Arbeiten dürfen die Flüchtlinge außerhalb des Lagers nicht. Tödliche Langeweile, Frust und Aussichtslosigkeit haben sich deshalb schon mehrmals in Aggressionen gegenüber den Helfern entladen.
"Die große Frage ist", sagt UNHCR-Sprecherin Aofie McDonnell in Jordaniens Hauptstadt Amman, "wie hält man die Menschen aufrecht, damit sie nicht total zusammenbrechen?" Das Schlimmste, den Krieg und die oft tagelang Flucht durch die Wüste, hätten sie in Zaatari hinter sich. "Aber dann ist man hier, im Lager, und sieht den nächsten Schritt nach vorne nicht."

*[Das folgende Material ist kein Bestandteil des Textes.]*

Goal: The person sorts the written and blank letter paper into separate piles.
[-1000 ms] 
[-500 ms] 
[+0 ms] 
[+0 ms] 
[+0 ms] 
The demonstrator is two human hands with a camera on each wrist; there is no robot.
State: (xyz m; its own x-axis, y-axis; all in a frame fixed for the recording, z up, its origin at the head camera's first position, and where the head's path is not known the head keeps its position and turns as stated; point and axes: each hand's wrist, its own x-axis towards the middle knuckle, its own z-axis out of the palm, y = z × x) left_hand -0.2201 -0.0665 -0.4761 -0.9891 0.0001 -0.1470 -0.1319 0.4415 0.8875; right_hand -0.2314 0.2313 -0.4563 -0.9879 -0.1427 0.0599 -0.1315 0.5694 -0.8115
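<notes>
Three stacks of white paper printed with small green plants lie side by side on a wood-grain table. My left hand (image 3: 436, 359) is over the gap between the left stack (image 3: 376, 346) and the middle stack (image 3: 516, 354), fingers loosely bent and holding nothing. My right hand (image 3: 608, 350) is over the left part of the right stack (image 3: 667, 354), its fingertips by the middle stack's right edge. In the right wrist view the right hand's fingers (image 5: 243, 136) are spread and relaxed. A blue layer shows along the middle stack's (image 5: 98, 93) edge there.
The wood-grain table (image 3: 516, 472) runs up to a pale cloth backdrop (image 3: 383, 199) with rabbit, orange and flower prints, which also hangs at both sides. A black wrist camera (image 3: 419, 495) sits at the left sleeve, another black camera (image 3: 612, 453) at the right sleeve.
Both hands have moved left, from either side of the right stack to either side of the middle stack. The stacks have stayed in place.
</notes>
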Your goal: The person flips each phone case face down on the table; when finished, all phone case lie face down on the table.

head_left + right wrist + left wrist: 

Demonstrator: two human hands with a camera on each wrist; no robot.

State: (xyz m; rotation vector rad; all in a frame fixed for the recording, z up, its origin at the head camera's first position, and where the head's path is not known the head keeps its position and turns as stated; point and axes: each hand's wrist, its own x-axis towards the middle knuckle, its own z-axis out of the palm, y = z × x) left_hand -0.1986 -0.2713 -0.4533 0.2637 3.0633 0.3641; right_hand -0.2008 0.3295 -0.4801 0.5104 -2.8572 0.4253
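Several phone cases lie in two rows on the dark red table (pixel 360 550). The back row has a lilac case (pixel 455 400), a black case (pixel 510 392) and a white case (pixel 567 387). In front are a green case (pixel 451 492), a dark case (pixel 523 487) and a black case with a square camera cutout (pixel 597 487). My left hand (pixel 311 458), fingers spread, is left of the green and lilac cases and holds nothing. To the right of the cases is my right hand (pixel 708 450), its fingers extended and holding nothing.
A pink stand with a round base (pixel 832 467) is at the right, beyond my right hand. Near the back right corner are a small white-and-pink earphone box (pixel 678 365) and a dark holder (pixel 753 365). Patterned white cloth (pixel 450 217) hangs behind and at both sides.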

Einige Flüchtlinge sehen ihn im Weiterziehen nach Europa. Auf der verzweifelten Suche nach Arbeit, nach einer Perspektive, nach besserem Überleben. "Nur die Stärksten und besser Ausgebildeten gehen", sagt die UN-Sprecherin. "Von der syrischen Landbevölkerung, die hierher nach Jordanien geflohen ist, wagt den Weg nach Europa niemand." Rund 700.000 syrische Flüchtlinge hat Jordanien bisher aufgenommen.
Ein einziger Grenzübergang zwischen Syrien und Jordanien ist derzeit offen. Dort lässt die jordanische Armee nur noch gezählte 45 Syrer pro Tag ins Land. Direkt hinter der Grenze aber warten über 3000 verzweifelte Menschen. Ohne Dach über den Kopf, mitten in der Wüste. Jeden Tag liefert die UNO Wasser und Lebensmittel dorthin, um sie am Leben zu erhalten.
20 Geburten am Tag
Einen Aufnahmestopp hat die UNO mittlerweile auch für Camp Zaatari verhängt, ein zweites riesiges Flüchtlingslager wird gerade errichtet. Dennoch wächst Camp Zaatari unentwegt. Jeden Tag werden hier 20 Babys geboren.